Basic FEM

Table of contents

The finite element method for linear elasticity

The partial differential equation for the static linear elasticity problem

$$\def\arraystretch{1.5} \begin{array}{lc} -\nabla \cdot \bm \sigma =f & \text{in }\Omega \\ \bm \sigma = 2\mu \bm \varepsilon + \lambda \bm I \nabla \cdot \bm u & \text{in }\Omega \\ \bm u = \bm g & \text{on }\partial \Omega_D \\ \bm \sigma \cdot \bm n = \bm t & \text{on }\partial \Omega_N \end{array}$$

By multiplying (1) with a test function $\bm v$ and integrating by parts, see here, we end up with the weak form of the linear elasticity equation, which states: Find the displacement field $\bm u$, with $\bm u = \bm g$ on the boundary $\partial \Omega_D$, such that

$$\boxed{ \int_{\Omega } \bm \sigma (\bm u) : \bm \varepsilon \left( \bm v\right) d\Omega =\int_{\Omega } \bm f\cdot \bm vd\Omega +\int_{\partial \Omega } \bm{t} \cdot \bm v ds \quad \forall \bm v \text{ that are } 0 \text{ on } \partial \Omega_D}$$

The weak form of the linear elasticity problem is posed on a domain $\Omega$ which needs to be discretized (meshed). This means dividing the domain into a finite amount of elements such that the problem can be tackled numerically, see Figure 1. In this section we will discuss this discretization and the choice of the weight function $v$ using the Galerkin method [2] for the 2D linear elasticity problem, but the reader is also referred to the Galerkin Method section for more information. For completeness we shall give a brief introduction to the method here.
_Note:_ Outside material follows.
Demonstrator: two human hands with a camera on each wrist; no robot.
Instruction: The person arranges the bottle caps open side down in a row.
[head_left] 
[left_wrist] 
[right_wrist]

The weighted residual method and the Galerkin method

The Galerkin method belongs to a family of weighted residual methods. Consider a differential equation of the form

$$- \dfrac{d^2}{dx^2} k u(x) = f(x) \quad \text{ for } x \in [a,b]$$

where enough boundary conditions are given such that a unique solution can exist, e.g., $u(a)=0$ and $du/dx(b)=0$. Now, an approximation method aims at solving (3). This is done by multiplying (3) by an arbitrary function $v(x)$ (the weight function) to obtain

$$v (f + k \dfrac{d^2 u}{dx^2} )$$

This can be integrated over the domain of interest

$$\boxed{- \int_a^b \dfrac{d^2 u}{dx^2} v dx = \int_a^b f v dx}$$

See here for an in-depth explanation of the reasons for integrating the equation. Integrating the term with the higher order derivative by parts leads to the weak form:

$$\int_a^b k \dfrac{d u}{d x} \dfrac{d v}{d x} dx = \int_a^b f v dx$$

In what follows we will not (yet) use the weak form, but just the integral form of the differential equation multiplied by the weight function to keep things general.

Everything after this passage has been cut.